## EXERCISE INSTRUCTIONS:
Start at the line below containing "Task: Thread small" and stop at the line containing "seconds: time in". Repeat every line of that stretch exactly, and nothing outside it.

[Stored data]
------------------------------------------------------------

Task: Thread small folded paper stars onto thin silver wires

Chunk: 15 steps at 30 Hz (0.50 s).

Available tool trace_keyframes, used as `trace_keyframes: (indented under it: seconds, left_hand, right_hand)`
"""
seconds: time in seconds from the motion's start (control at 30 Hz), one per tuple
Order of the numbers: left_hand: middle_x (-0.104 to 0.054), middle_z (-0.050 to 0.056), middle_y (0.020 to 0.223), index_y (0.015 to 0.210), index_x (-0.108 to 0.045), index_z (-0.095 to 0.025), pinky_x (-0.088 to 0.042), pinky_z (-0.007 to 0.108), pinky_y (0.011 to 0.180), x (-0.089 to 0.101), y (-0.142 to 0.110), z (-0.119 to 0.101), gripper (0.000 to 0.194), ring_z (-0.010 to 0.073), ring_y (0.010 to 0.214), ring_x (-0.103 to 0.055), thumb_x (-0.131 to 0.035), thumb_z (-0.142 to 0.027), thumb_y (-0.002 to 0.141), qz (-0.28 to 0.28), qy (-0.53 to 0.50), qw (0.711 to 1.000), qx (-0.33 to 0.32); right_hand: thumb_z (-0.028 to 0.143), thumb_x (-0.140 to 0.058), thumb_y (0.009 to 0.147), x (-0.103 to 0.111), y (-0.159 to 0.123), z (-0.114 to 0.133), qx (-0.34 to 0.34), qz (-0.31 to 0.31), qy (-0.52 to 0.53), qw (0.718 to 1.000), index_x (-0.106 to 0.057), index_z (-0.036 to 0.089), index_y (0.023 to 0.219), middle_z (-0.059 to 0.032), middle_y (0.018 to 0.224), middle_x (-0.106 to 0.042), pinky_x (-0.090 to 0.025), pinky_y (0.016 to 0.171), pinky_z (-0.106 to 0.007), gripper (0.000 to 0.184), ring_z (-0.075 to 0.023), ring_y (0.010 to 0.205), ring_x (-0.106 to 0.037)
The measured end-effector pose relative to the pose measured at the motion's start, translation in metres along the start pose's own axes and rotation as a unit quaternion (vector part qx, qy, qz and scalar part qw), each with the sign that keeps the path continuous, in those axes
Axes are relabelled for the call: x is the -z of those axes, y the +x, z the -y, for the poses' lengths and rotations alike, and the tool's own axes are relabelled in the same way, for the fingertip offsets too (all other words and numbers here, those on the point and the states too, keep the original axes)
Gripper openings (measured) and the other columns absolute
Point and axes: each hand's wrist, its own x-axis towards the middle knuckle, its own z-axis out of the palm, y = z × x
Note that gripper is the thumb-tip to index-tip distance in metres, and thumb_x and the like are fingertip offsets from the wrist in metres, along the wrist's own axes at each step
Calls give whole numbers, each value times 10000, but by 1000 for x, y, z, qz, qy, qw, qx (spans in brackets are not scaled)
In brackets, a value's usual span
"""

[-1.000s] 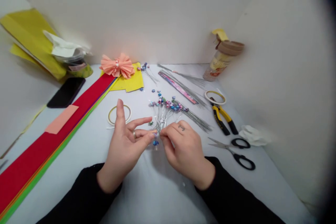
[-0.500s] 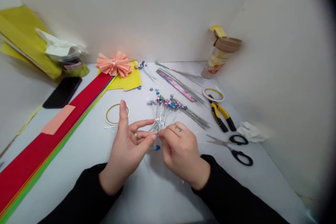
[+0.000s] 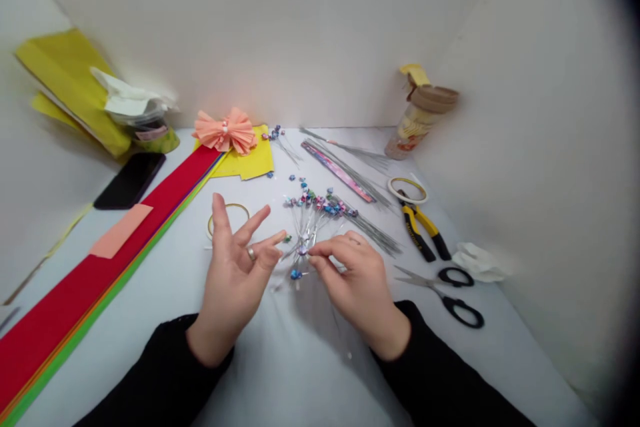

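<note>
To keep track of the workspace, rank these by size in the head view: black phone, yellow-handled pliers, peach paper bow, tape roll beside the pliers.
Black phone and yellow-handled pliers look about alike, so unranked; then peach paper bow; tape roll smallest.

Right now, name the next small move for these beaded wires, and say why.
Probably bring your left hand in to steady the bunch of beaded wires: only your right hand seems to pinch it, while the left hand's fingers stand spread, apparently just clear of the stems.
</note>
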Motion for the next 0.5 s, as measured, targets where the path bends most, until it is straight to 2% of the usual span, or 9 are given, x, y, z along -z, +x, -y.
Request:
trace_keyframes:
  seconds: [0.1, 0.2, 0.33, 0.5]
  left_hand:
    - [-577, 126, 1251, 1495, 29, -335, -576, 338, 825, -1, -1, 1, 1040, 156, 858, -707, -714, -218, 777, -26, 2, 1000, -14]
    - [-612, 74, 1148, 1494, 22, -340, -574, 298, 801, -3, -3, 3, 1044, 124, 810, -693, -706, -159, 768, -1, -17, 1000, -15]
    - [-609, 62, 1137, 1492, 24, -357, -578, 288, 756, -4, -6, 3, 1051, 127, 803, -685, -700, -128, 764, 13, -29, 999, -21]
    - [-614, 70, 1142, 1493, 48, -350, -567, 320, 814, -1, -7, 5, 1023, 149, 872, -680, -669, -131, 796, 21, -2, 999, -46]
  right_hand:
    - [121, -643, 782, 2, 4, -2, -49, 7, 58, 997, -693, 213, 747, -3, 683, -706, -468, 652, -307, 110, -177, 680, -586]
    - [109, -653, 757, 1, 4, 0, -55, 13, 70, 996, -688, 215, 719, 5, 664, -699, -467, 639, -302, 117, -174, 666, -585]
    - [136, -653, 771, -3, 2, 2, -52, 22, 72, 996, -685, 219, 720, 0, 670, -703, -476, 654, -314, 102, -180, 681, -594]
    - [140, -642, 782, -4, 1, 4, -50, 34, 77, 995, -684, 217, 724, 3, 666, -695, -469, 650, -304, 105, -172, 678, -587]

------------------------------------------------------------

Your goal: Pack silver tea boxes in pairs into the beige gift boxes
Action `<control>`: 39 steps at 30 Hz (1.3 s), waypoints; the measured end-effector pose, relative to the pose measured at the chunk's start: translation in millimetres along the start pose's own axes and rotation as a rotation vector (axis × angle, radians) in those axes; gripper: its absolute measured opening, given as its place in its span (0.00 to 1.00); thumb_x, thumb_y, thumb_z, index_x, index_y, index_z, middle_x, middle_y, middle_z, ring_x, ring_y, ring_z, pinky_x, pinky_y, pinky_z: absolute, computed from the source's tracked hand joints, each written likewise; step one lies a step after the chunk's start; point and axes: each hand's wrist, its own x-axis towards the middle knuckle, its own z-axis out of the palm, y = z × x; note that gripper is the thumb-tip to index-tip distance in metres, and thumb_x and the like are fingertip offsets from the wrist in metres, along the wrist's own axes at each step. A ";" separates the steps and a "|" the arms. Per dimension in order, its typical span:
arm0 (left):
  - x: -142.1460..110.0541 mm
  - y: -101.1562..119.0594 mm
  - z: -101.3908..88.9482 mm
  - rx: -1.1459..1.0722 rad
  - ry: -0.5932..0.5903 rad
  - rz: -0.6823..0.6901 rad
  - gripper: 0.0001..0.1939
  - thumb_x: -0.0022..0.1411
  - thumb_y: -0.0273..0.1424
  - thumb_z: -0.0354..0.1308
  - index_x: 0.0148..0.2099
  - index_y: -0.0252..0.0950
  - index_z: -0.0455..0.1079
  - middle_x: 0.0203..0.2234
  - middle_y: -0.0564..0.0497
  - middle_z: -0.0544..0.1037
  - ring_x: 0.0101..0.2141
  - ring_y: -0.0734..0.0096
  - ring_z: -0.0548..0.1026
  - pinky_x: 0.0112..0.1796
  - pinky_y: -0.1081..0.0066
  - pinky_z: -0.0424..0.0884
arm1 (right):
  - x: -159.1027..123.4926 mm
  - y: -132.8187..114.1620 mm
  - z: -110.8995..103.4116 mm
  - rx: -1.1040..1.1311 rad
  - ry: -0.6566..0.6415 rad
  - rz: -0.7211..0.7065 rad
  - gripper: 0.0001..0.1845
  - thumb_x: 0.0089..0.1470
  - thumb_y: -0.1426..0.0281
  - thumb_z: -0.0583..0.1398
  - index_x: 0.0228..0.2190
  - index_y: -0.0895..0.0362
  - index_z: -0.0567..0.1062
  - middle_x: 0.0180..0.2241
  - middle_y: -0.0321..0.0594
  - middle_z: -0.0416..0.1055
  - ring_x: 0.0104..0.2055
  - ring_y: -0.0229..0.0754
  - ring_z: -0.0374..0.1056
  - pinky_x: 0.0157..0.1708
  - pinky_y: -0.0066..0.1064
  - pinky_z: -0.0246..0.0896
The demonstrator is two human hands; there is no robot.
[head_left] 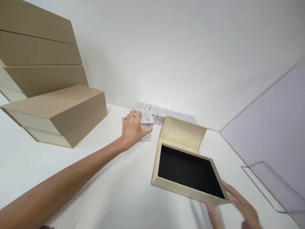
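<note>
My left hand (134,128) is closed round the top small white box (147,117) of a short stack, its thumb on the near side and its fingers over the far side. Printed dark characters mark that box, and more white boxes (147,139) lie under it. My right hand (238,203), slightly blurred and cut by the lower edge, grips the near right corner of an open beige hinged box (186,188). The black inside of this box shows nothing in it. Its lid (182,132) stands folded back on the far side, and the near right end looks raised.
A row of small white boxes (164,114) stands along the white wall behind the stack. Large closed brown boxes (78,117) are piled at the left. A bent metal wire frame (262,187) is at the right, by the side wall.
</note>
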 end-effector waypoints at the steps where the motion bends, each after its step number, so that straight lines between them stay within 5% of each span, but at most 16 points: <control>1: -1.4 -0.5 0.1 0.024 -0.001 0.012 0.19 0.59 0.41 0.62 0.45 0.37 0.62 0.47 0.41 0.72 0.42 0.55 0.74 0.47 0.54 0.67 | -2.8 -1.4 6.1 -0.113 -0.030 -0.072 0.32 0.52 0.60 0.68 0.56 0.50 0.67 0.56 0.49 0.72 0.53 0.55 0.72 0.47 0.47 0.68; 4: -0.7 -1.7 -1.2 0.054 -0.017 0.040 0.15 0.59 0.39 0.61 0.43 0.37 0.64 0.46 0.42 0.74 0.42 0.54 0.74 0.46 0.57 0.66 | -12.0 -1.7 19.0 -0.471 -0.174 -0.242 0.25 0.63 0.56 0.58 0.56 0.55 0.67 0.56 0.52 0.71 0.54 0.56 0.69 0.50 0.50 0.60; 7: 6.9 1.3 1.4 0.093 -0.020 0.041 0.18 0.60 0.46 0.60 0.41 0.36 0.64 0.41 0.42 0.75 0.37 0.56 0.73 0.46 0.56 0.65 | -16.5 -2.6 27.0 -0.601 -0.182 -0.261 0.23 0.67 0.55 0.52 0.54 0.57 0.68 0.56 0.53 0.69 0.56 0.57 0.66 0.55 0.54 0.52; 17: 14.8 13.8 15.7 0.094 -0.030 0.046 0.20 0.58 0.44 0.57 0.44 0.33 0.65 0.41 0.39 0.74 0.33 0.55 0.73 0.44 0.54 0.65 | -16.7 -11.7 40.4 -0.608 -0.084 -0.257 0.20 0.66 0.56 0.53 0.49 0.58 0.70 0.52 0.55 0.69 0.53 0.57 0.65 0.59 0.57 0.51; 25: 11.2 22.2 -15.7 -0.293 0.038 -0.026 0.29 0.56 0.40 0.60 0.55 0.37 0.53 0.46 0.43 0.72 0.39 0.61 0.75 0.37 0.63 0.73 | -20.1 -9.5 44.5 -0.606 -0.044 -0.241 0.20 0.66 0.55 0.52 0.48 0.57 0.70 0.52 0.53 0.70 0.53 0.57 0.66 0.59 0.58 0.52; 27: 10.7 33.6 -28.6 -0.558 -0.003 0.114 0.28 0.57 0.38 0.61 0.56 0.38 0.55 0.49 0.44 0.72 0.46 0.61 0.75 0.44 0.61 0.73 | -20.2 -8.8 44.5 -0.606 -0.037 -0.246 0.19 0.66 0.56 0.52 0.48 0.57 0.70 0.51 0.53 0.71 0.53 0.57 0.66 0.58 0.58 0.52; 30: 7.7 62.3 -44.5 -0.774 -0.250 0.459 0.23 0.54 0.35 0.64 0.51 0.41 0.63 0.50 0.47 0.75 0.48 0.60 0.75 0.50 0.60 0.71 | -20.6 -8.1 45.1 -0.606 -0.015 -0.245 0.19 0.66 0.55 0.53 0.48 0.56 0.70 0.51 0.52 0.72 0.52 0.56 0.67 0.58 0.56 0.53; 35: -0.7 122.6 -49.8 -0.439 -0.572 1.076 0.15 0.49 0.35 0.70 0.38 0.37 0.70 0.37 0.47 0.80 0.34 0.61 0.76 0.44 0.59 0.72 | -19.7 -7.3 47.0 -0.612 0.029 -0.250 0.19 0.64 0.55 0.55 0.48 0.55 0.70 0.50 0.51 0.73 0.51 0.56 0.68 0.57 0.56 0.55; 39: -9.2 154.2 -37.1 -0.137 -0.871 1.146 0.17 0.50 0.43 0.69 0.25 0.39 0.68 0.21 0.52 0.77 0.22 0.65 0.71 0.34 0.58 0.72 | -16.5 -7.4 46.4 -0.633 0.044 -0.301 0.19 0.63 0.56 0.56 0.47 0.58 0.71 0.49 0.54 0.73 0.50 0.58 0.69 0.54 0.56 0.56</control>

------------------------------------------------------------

## ANSWER TO THIS EXERCISE:
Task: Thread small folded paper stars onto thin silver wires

Chunk: 15 steps at 30 Hz (0.50 s).

Available tool trace_keyframes, used as `trace_keyframes: (indented under it: seconds, left_hand, right_hand)`
"""
seconds: time in seconds from the motion's start (control at 30 Hz), one per tuple

No more output is needed.